= WHAT IS EXPECTED =
Set down exactly the lines running from the one with "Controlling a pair" to the last line of the listing below, both included, and skip every picture.

= DATASET SECTION =
☆ ☆ ☆ ☆ ☆
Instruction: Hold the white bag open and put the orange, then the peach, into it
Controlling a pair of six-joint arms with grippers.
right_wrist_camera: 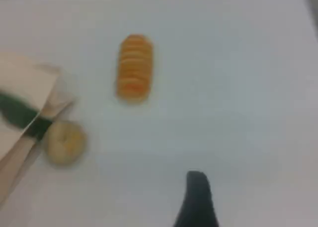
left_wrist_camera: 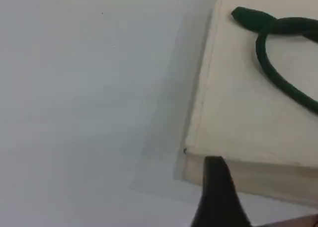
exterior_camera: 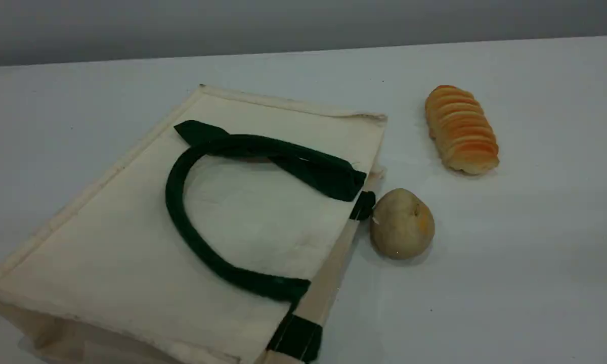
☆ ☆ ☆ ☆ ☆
= WRITTEN SOLUTION =
Controlling a pair of six-joint arms with grippers.
right_wrist_camera: 
left_wrist_camera: 
exterior_camera: 

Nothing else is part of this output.